We Asked An Analytics Consultant More About Processing Customer Reviews

Customer reviews are the best, aren’t they? They help shed light on things that businesses are good at and what businesses can improve. It’s a signal to other potential customers about how good a business is at serving its customers. Or the exact opposite because some customers are the worst.

In today’s world, customer reviews are abundant to the point whereby vast amounts of streaming unstructured data need to be transported, integrated, stored, processed, analysed and visualised in real-time to provide actionable sentiment insights.

This was exactly what Daniel Wrigley, the Lead Search & Analytics Consultant of SHI GmbH, spoke about in his talk “Actionable Insights with Real-time Streaming Analytics of Customer Reviews” at Big Data Conference Europe 2019.

With his experience in search and big data applications, modern open-source projects and even co-writing a book about SOLR, his talk touched on several requirements of a real-time streaming analytics platform and the reference architecture consisting of open-source software components like Beats, Kafka, Logstash, Elasticsearch, Spark, Zeppelin and Kibana.

You can check out the video of his talk for your reference.

Watching his talk, we had plenty of questions for him, as shown below.


[Iunera] You had a lot of reasons to use the tools you used for data transport, integration and storage like Beats, Kafka, Logstash and Elasticsearch. Have you considered using other tools for these functions? What if other tools met the requirements you put forth to get insights from the unstructured data?

[Daniel] Excellent question! Nowadays, there are a lot of awesome tools and frameworks to work with data and each one has its right to exist. We try to use the tools which are best suited for the task within implementing a business case.

Last year, I used the tools you mentioned to showcase how machine learning can be applied to text in a real-time streaming use case. This year I used a combination of open-source tools and Artificial Intelligence cloud services in my talk at the Big Data Conference because they were a better fit in this scenario.

Each tool comes with advantages and disadvantages. All of these need to be taken into account when choosing the tools for any data-driven project.

Oh look, we have an article which features a comparison between Kafka, Spark and Flink, tools for real-time streaming data processing.

[Iunera] How do you know if the reviews are truthful? What if there are some reviewers who give bad reviews to sabotage the reputation of their rival’s brand or give good reviews to boost the reputation of their friend’s brand? Can the method also be used to detect spammy comments?

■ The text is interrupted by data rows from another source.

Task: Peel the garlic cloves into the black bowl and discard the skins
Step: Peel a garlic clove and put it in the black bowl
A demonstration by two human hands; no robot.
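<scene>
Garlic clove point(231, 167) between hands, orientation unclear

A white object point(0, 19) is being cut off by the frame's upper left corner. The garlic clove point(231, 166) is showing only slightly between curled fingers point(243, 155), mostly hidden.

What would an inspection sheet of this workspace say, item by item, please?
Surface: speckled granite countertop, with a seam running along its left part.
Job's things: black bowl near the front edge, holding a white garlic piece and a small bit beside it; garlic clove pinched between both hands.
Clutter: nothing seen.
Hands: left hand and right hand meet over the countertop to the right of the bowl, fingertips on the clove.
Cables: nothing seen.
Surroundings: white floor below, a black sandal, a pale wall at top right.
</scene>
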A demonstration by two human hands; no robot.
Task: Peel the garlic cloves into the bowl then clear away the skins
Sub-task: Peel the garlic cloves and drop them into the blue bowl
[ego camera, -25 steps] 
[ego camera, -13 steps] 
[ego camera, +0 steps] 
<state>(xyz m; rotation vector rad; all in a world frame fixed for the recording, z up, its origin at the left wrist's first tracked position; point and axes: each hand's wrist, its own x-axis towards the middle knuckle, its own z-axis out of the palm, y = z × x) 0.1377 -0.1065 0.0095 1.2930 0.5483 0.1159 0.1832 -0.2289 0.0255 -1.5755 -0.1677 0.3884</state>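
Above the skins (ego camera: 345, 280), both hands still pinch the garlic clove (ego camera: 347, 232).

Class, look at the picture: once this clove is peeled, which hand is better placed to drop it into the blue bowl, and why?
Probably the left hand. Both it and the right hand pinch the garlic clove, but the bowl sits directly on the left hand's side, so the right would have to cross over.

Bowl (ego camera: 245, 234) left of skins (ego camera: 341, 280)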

[Daniel] A naïve way of making sure that the reviews are honest reviews is to compare them with other reviews. Simply put, if a dozen reviewers state that this phone case fits on a Samsung Galaxy S7 and one reviewer states that the product does not fit at all, then this can be an indication for a crooked review.

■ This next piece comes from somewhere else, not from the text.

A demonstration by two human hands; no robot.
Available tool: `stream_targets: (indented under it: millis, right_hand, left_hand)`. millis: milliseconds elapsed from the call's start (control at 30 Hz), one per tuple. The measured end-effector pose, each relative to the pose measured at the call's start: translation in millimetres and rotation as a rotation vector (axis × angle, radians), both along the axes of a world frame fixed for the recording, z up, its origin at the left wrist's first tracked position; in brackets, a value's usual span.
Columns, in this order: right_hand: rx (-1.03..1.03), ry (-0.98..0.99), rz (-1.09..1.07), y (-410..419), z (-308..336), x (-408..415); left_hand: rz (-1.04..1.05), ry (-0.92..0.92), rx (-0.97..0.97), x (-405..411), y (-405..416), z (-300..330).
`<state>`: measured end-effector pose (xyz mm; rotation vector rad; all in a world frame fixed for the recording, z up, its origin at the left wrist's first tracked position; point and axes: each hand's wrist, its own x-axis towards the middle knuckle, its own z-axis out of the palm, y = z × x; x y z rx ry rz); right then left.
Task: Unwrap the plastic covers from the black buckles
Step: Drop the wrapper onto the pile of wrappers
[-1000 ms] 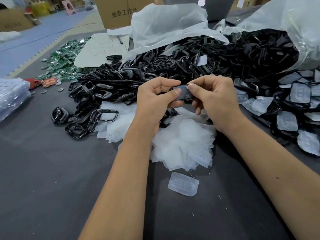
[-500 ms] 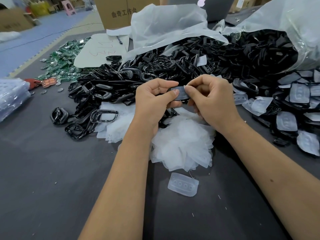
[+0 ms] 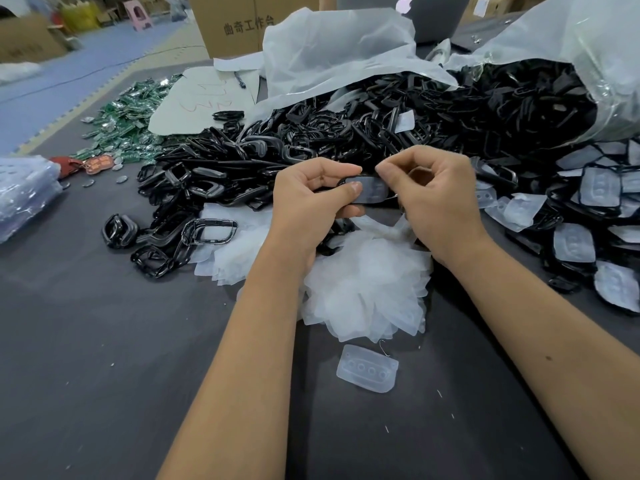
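My left hand grips a black buckle with a clear plastic cover on its face, thumb pressed on the cover's left end. My right hand pinches the cover's top right edge between thumb and forefinger. Both hands hover above a heap of removed clear covers. Behind them spreads a large pile of bare black buckles. Covered buckles lie to the right.
A single loose cover lies on the grey table near me. A big clear bag of buckles lies open at the back right. White sheeting, a cardboard box, green packets and stacked clear bags ring the area.
My right hand has shifted from holding the buckle's right end to pinching the cover's upper edge. The left hand keeps its grip on the buckle.
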<state>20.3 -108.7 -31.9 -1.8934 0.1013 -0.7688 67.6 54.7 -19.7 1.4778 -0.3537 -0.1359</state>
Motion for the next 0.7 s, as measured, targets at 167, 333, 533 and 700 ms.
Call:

You can also double-check reviews where a positive rating is given with regard to the given number (e.g. 5 out of 5 stars) but the accompanying text has a negative tone. This can be identified by applying machine learning.

bad rating for Sala
Does the rating match the text?

You could also match reviews against product features to identify whether the review actually covers the product.

These are only a few examples of what can possibly be done to identify fake reviews and comments in your e-commerce platform.


[Iunera] Do you think that reviews can be paid for by the brand itself without mentioning that these reviews are sponsored?

[Daniel] Unfortunately, this is being done to promote products. A recent Fakespot study indicates that up to 42 per cent of reviews written this year between March and September on Amazon might be fake. This number is, in my opinion, incredibly high and clearly shows that there is an issue and e-commerce managers need strategies to encourage honest reviews and identify fake ones. Machine learning can help to tackle this task.


[Iunera] Do you think there’s a possibility that unhappy customers who want to give negative reviews are silenced by the brand through blackmail?

[Daniel] Well, my belief is that clever companies and brands take their customer’s feedback and use it to improve their products and services – no matter how good or bad that feedback might be. This kind of customer interaction is a great way of finding out what needs to be done to perform better. And you don’t even have to pay for it! Brands should not blackmail customers that give negative reviews. In my opinion, brands should reward customers that give feedback – be that good or bad.


[Iunera] Do you think that the brands actually listen to their customers and make improvements based on the reviews/feedback? Or do they just pretend to be open to feedback but not act on it?

[Daniel] Yes, I absolutely think that there are brands that use and leverage this feedback. In my opinion, listening to customers and acting on this feedback will be one of the key differentiators in digital commerce in the very near future.


[Iunera] For the e-commerce streaming analytics use cases in your presentation, what are “bad” reviewers and how can they be rewarded?

[Daniel] In my simplified demonstration, “bad” reviewers are persons that judge the products they bought negatively.

How they can be rewarded depends on the situation. Gift cards or discounts are the most basic rewards virtually any online shop can offer.

If the review is well-written, you could also offer these reviewers a job as content producers to promote your products or services.

Although negative reviews may add to your credibility (no one believes your shop if there are only positive reviews), you do not want too many negative reviews.

Giving out rewards should be used to reduce the number of negative reviews. In general, bad reviews should be taken seriously, though. There is no clearer indication that something is wrong with the goods or services you offer.

negative review on niche vegan kitchen
A clever business would genuinely accept negative feedback like this one and make the necessary improvements.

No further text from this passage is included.